Marginal effect sizes (sample R² values) for all six causality scenarios. Causal models are, causal (C), reactive (R), independent (I), hidden variable affecting both traits (H), and no associations between genotypes and traits (Null). R² values are shown for all replicate datasets within each causal scenario.

Figure 6

Type I error and power comparison between causality methods derived from computer simulated F2 mouse crosses. For each autosome of each replicate cross of N = 1000 total crosses, a clinical trait and potential mediating trait were simulated under a variety of true causal scenarios. For each scenario, a wide range of positive and negative effect sizes were randomly selected for each chromosome of each cross. 'Neighbors' denote chromosome-specific QTL peak pairs. Causal models are, causal (C), reactive (R), independent (I), hidden variable affecting both traits (H), and no associations between genotypes and traits (Null).

Figure 7

Type I error and power comparison between causality methods derived from computer simulated F2 mouse crosses.
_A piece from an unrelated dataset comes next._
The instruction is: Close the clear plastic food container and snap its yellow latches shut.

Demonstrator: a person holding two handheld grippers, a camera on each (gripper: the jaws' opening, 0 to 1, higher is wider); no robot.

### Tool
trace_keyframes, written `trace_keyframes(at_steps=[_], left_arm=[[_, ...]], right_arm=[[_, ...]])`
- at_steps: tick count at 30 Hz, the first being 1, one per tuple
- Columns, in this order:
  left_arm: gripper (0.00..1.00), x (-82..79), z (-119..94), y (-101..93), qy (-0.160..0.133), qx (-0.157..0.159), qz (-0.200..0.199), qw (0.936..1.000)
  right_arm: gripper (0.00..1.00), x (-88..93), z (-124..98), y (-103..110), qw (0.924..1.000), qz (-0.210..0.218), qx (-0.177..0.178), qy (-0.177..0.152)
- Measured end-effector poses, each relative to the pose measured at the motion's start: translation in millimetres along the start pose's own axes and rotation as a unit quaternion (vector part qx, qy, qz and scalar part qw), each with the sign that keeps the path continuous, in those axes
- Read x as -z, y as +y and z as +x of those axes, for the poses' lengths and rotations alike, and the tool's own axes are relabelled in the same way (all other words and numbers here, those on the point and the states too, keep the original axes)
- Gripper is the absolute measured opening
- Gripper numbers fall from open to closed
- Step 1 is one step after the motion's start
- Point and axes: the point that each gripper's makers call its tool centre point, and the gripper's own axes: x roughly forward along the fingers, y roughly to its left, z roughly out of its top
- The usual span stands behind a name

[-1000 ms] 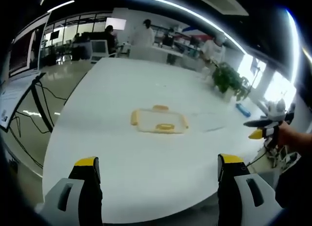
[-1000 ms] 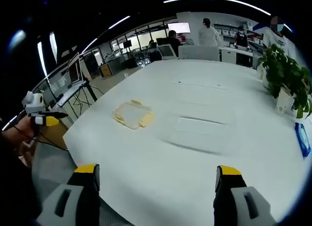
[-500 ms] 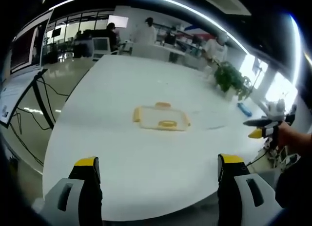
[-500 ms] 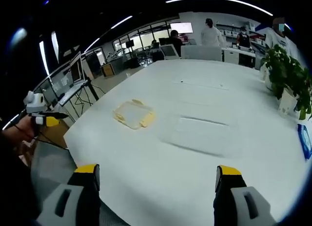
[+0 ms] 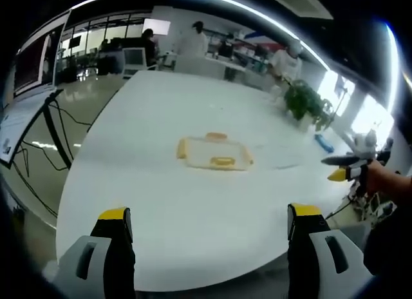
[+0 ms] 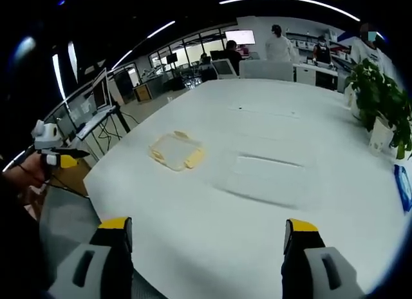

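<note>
Approaching: left gripper (image 5: 205, 238) and right gripper (image 6: 205, 244), jaws apart, empty, well short of the yellow-latched lid (image 5: 214, 154) mid-table (image 5: 193, 215); clear container base (image 6: 269, 179) just beside it. Advice: grip lid by its edge, align squarely over base.

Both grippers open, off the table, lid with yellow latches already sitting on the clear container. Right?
Not quite. In the right gripper view the lid lies flat on the white table beside the clear container, apart from it, not on it. The rest holds: left gripper and right gripper are both open and off the table.
</note>
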Motion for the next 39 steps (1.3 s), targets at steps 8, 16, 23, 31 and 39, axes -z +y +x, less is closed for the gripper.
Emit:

For each autosome of each replicate cross of N = 1000 total crosses, a clinical trait and potential mediating trait were simulated under a variety of true causal scenarios. For each scenario, a wide range of positive and negative effect sizes were randomly selected for each chromosome of each cross. 'Neighbors' denote chromosome-specific QTL peak pairs. Causal models are, causal (C), reactive (R), independent (I), hidden variable affecting both traits (H), and no associations between genotypes and traits (Null). Filtering criteria were applied such that only neighbors where both QTL peaks achieved a p-value of .001 or smaller were tested. For the AIC and BNC methods, a bootstrap consistency of .7 was required to accept the causal call. Note that 'power' is estimated ignoring those gene-trait pairs that did not both meet the p-value significance threshold.

Figure 8

Type I error and power comparison between causality methods derived from computer simulated F2 mouse crosses. For each autosome of each replicate cross of N = 1000 total crosses, a clinical trait and potential mediating trait were simulated under a variety of true causal scenarios. For each scenario, a wide range of positive and negative effect sizes were randomly selected for each chromosome of each cross. 'Neighbors' denote chromosome-specific QTL peak pairs. Causal models are, causal (C), reactive (R), independent (I), hidden variable affecting both traits (H), and no associations between genotypes and traits (Null). Unlike all other results reported here, the causal model was tested using the gene QTL peak marker and the reactive model was tested using the clinical trait QTL peak marker.

Figure 9

Schematic of an eQTL hotspot, a locus identified to affect transcript abundances for many genes. Directly affected are genes in cis, some of which, the 'cis regulators', propagate the 'perturbation' to other genes. Among cis regulated genes are the putative cis regulators identified by BN.full (yellow) as well as targeted in vivo experimentation (red).

Figure 10

CIT reconstructed causal transcriptional regulatory network. Yellow circles indicate putative hotspot regulators from Table 1, and red circles indicate those that have been experimentally validated.